Copy exactly the lines of the data below, beginning with the line with "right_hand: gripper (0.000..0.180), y" and ending with the line with "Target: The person". Pictures are to be omitted.

(Data excerpts)
════════════════════
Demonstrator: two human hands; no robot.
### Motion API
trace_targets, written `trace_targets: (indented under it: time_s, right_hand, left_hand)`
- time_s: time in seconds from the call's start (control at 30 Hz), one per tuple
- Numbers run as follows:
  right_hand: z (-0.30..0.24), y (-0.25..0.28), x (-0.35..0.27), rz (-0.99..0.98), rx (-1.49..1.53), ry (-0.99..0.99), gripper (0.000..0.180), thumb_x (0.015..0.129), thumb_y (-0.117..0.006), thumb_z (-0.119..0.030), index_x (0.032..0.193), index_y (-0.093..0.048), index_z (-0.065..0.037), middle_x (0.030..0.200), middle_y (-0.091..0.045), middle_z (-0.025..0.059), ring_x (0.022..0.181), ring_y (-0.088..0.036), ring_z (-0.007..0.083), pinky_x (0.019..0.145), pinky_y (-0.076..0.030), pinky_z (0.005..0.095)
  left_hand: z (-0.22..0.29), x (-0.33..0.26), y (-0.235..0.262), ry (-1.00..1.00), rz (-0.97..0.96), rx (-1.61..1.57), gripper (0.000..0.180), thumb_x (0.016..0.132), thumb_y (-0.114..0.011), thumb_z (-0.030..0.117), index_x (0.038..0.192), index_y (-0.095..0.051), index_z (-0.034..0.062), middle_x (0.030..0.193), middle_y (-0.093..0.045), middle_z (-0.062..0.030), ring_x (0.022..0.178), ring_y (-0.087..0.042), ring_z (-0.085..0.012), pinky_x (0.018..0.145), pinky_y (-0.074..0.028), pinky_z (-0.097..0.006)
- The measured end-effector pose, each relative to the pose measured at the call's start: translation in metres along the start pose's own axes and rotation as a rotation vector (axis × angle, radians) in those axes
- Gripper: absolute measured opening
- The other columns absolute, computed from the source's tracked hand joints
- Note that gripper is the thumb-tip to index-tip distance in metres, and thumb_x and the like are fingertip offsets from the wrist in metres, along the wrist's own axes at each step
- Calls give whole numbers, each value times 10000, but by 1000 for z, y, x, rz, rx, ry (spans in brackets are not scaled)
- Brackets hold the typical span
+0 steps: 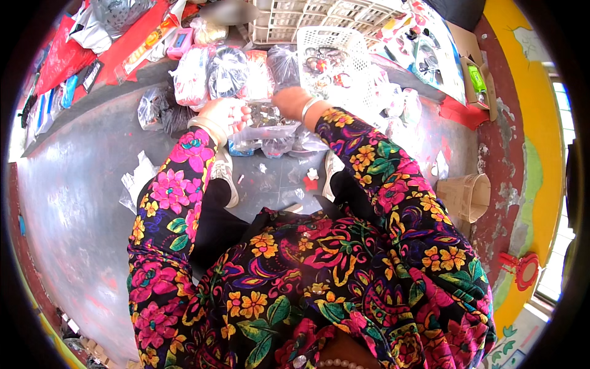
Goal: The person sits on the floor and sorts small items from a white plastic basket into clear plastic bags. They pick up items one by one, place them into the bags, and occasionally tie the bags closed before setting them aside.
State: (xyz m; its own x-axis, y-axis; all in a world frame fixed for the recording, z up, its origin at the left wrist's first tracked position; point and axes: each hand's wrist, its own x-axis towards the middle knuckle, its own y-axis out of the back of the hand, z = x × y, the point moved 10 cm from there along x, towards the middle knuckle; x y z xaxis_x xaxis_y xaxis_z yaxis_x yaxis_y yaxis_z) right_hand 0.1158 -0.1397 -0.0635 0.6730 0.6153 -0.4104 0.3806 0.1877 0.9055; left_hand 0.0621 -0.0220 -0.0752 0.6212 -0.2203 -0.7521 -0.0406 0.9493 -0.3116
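My left hand (226,115) is turned palm up, its fingers curled in. Whatever lies in them is too small to make out. My right hand (291,103) reaches over an open clear plastic bag (270,131) of small dark and shiny pieces. Its fingers are smeared and partly hidden, so their grip does not show. Just beyond the hands stand several tied clear bags, among them one with dark contents (228,72) and one with reddish contents (258,75). A white perforated basket (355,49) of small colourful pieces stands beyond my right hand.
A large cream crate (319,18) is at the back. Red bags and packaging (67,52) lie at far left. A cardboard box (464,192) stands on the right by the wall. Paper scraps (140,178) lie on the grey floor, near my white shoes (226,178).
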Motion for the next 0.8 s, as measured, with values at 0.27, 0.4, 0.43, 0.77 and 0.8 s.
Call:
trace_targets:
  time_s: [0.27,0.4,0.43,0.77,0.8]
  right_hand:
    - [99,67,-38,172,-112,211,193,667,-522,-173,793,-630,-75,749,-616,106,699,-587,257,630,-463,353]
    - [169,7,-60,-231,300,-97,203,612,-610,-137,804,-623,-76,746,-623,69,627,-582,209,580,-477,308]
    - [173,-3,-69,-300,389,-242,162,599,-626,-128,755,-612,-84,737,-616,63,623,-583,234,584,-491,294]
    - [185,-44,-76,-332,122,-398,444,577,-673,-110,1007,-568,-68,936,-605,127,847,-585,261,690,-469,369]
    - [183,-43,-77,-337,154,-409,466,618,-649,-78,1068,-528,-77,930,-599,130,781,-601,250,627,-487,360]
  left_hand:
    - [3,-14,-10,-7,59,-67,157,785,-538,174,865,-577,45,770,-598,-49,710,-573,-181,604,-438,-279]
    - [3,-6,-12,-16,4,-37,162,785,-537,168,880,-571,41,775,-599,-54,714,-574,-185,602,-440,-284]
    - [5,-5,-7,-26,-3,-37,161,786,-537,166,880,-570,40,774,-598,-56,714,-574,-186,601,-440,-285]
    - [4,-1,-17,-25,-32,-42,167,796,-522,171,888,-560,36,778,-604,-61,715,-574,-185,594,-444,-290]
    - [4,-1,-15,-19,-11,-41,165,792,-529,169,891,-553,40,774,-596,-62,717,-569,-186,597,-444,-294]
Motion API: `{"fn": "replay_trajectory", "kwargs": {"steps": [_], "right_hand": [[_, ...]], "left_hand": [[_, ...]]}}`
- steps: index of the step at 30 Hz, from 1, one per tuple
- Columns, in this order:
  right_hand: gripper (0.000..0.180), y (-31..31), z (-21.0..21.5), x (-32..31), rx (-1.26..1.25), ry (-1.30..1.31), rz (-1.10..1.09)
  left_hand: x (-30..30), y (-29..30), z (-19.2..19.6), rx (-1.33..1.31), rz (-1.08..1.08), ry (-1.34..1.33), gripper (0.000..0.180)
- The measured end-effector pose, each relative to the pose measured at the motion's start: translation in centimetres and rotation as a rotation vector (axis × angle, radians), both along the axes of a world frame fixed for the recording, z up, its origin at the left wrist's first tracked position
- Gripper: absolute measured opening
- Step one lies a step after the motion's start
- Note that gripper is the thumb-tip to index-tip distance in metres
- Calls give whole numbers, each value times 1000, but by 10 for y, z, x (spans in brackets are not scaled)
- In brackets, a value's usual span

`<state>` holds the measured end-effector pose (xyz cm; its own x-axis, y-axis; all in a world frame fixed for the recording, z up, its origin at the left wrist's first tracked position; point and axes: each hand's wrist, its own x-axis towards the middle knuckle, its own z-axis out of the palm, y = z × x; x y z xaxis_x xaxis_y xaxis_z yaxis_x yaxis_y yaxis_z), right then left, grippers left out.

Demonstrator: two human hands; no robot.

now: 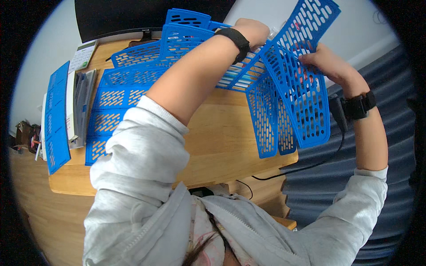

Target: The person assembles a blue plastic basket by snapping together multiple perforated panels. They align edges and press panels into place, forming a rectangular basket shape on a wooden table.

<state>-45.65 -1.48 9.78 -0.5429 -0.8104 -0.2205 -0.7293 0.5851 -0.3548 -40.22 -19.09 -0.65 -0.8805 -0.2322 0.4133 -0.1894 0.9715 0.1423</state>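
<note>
On the right, my right hand point(327, 64) grips the edge of a tall blue perforated plastic panel point(306, 104) that stands tilted. Its thumb lies on the near side, and parts of the fingers show through the slots. At the far side of the table, my left hand point(252, 33) reaches in beside the blue slotted panels point(184, 40); its fingers are hidden. A joined slotted piece point(244, 79) runs between the two hands. More blue panels point(262, 119) hang from it toward the table's right edge.
Flat blue panels point(100, 116) lie on the wooden table point(217, 137). Files and papers point(82, 106) stand at the left behind a blue panel point(57, 117). A dark monitor point(146, 17) is at the back. A black cable point(306, 167) runs by the blue curtain point(319, 190).
</note>
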Motion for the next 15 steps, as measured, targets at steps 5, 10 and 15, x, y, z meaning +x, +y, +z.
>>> {"fn": "replay_trajectory", "kwargs": {"steps": [5, 10, 15], "right_hand": [[29, 2, -7, 5, -146, -200, -52], [28, 7, -21, 9, -208, -232, -101], [21, 12, -27, 16, -287, -247, -172]], "left_hand": [[-9, -9, -5, 75, -22, 62, 14], [-15, -9, -3, 107, -37, 9, 13], [-10, -3, 2, 193, -20, -62, 13]]}}
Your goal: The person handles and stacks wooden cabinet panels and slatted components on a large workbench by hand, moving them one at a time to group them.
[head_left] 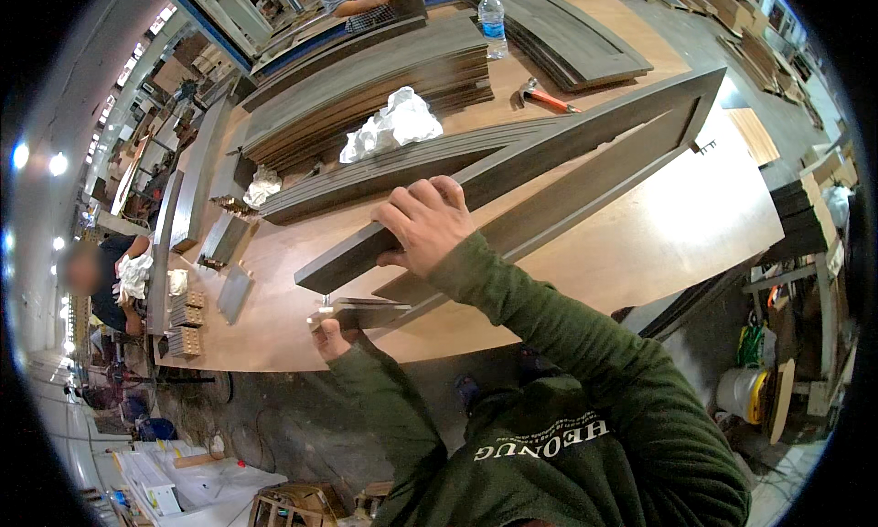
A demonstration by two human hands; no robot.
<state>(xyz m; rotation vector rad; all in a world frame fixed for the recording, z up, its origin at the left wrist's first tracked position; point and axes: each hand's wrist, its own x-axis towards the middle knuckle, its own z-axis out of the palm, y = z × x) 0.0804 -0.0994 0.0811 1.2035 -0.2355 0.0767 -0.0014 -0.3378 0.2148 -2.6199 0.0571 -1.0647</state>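
Observation:
My right hand [425, 220] is closed over the near end of a long dark grey-brown wooden board [540, 168], fingers on top and thumb beneath. At its far right end this board meets a short crosspiece, joined to a panel [572, 198] and a second long strip. Lower down, my left hand [333, 340] grips a short grey-brown rail [366, 311] with pale dowel pegs at its end. The rail lies just below the long board's near end, and a small gap shows between them. Part of my left fingers is hidden under the rail.
Across the wooden table [677, 248] lie stacked boards [366, 92], stacked panels [558, 37], white cloth [393, 124], an orange-handled hammer [547, 97] and a water bottle [492, 24]. Short dowelled pieces [187, 321] sit at left. One person [119, 271] is at left, another [352, 1] across the table.

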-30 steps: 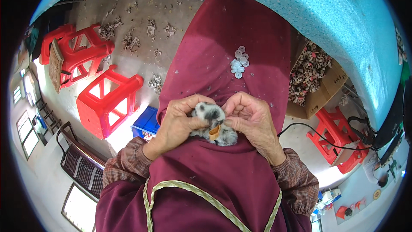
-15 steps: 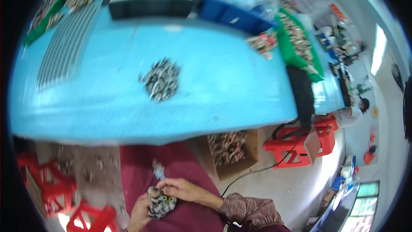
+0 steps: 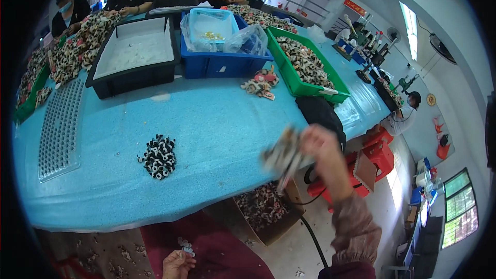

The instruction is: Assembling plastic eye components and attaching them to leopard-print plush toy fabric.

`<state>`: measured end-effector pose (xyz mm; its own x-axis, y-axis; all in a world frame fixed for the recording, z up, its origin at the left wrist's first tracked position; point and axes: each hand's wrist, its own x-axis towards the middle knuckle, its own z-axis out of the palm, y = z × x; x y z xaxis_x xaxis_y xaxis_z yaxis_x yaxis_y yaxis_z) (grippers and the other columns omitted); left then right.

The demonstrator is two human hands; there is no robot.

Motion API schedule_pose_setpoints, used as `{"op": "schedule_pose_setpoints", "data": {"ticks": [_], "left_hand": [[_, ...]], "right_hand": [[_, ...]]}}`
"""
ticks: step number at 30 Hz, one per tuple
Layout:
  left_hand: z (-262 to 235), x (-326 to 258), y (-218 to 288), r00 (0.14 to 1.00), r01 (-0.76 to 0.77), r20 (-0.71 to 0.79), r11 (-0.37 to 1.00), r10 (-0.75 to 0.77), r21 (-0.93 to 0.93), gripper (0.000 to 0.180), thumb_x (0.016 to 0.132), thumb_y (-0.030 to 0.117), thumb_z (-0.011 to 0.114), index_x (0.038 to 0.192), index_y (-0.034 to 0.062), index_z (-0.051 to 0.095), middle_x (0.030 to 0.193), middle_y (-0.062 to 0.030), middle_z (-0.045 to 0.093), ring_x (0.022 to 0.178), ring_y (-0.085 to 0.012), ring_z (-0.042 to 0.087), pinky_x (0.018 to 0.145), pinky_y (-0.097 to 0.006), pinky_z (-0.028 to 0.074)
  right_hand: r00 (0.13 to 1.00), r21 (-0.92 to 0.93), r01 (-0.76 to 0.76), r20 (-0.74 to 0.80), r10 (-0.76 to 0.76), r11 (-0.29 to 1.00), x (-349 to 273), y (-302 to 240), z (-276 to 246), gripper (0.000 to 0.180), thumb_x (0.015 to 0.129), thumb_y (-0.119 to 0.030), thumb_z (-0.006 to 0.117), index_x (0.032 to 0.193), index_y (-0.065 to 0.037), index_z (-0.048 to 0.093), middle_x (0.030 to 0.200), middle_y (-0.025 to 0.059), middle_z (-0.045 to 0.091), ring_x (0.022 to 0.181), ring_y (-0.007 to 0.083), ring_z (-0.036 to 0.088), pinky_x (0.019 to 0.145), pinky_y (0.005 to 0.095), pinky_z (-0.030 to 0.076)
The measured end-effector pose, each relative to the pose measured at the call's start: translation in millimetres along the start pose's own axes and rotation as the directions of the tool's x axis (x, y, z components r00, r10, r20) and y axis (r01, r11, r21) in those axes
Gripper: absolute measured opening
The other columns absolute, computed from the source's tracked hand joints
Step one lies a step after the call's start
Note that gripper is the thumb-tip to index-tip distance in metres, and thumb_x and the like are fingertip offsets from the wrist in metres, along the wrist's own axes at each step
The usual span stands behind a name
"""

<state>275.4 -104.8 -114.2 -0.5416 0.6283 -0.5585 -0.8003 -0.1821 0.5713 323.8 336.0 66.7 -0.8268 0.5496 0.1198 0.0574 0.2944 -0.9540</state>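
My right hand (image 3: 319,142) is raised over the right front edge of the blue-covered table, closed on a furry grey-and-beige plush piece (image 3: 284,154). Motion smears both the hand and the piece. Low over my lap, my left hand (image 3: 178,264) has its fingers curled together; I cannot make out what is in them. Beside its fingertips, several small pale discs (image 3: 185,247) lie on the dark red cloth (image 3: 222,248) over my lap. A heap of small black-and-white ring-like pieces (image 3: 158,157) sits on the table in front of me.
Farther back stand a black tray (image 3: 133,80), a blue crate (image 3: 222,66) and a green bin (image 3: 325,85) full of plush pieces. A clear ridged tray (image 3: 61,129) lies left. Below the table edge is a cardboard box (image 3: 268,232), near red stools (image 3: 380,157). Other people sit opposite.
My right hand has left my lap and swung up and right with the plush piece. My left hand has let go of it and stays low. The view has tilted up.
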Motion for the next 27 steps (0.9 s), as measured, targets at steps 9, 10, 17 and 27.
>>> {"op": "schedule_pose_setpoints", "data": {"ticks": [9, 10, 17, 27], "left_hand": [[-2, -6, -11, 0.999, 0.011, -0.037, 0.996, -0.015, -0.089, 0.014, 0.089, 0.016, 0.058, 0.097, 0.0039, 0.059, 0.092, -0.0083, 0.064, 0.079, -0.0189, 0.061, 0.071, -0.030, 0.050], [-5, -8, -13, 0.999, -0.009, -0.054, 0.995, 0.004, -0.096, 0.014, 0.088, 0.016, 0.059, 0.096, 0.0046, 0.059, 0.091, -0.0081, 0.064, 0.077, -0.0194, 0.062, 0.070, -0.031, 0.050], [6, 5, 3, 0.995, 0.002, -0.094, 0.987, -0.018, -0.161, 0.010, 0.085, 0.010, 0.061, 0.084, 0.0015, 0.056, 0.085, -0.0102, 0.062, 0.072, -0.0194, 0.061, 0.066, -0.030, 0.049], [-27, -21, 5, 0.978, -0.113, -0.193, 0.974, 0.075, -0.196, 0.013, 0.083, 0.014, 0.064, 0.080, 0.0057, 0.055, 0.085, -0.0088, 0.060, 0.074, -0.0218, 0.061, 0.065, -0.033, 0.051]], "right_hand": [[0.836, 0.038, -0.032, -0.547, 0.047, 0.999, 111, 5, -78, 0.020, 0.081, -0.013, 0.067, 0.097, -0.003, 0.061, 0.076, 0.0019, 0.063, 0.059, 0.0078, 0.056, 0.048, 0.0194, 0.044], [0.882, -0.011, -0.059, -0.469, 0.047, 0.998, 105, 8, -50, 0.017, 0.082, -0.011, 0.065, 0.097, -0.004, 0.062, 0.077, 0.0022, 0.063, 0.059, 0.0079, 0.057, 0.048, 0.0192, 0.045], [0.967, -0.417, 0.148, 0.251, -0.043, 0.897, 102, 22, 103, 0.013, 0.079, -0.005, 0.061, 0.092, -0.003, 0.063, 0.080, 0.0087, 0.065, 0.063, 0.0163, 0.061, 0.054, 0.0272, 0.048], [0.876, -0.909, 0.318, 0.172, -0.450, 0.271, 229, 125, 22, 0.031, 0.069, 0.001, 0.063, 0.099, -0.008, 0.058, 0.090, 0.0190, 0.058, 0.088, 0.0361, 0.056, 0.079, 0.0438, 0.045]]}}
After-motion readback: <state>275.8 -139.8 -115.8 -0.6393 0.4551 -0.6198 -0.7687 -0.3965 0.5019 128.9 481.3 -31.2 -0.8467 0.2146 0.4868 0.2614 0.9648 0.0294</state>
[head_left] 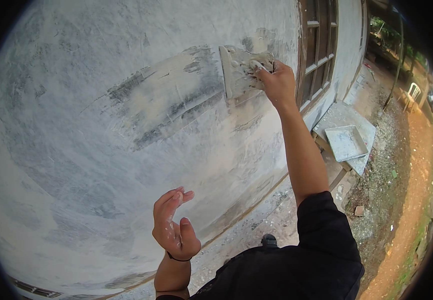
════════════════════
*RESULT FOR THIS EXERCISE*:
  right_hand: gripper (0.000..0.180), y (-31..31), z (-21.0..21.5), x (-32..31), rx (-1.26..1.25), ry (-1.30..1.31), rz (-1.10..1.09)
  left_hand: x (-30..30), y (-29..30), z (-19.2..19.6), rx (-1.33..1.31), rz (-1.08..1.08), ry (-1.34..1.33), gripper (0.000..0.180)
- The measured end-effector pose, each relative to the pose measured at the motion's start: translation in centimetres and rotation as a rotation vector (axis × angle, radians), both along the axes of a world frame fixed for the recording, z up, its origin at the left wrist's first tracked position
- Gripper: absolute measured opening
- Step one lies a step after the motion's start
- Note that gripper is the thumb-tip to index-tip distance in metres
- Calls give whole numbers, each value times 1000, but by 10 for y, z, x (spans in brackets are not scaled)
- In brackets, a value's usual span

`<state>` holds the measured end-effector pose (xyz cm; its own x-axis, y-axis; all in a world frame fixed for the recording, z up, its origin at the left wrist's first tracked position; point and axes: each hand's wrist, its own x-axis towards the middle knuckle, its own z-axis out of the palm, y = z × x; x y z xaxis_x xaxis_y xaxis_z yaxis_x yaxis_y yaxis_z), right then left, grippers left out.

Demonstrator: two human hands; no robot.

now: 

Target: The person assembles a blue plastic basket by snapping together multiple perforated panels. They align edges and press panels into place, forming a rectangular basket shape on a wooden table.

No further answer is required.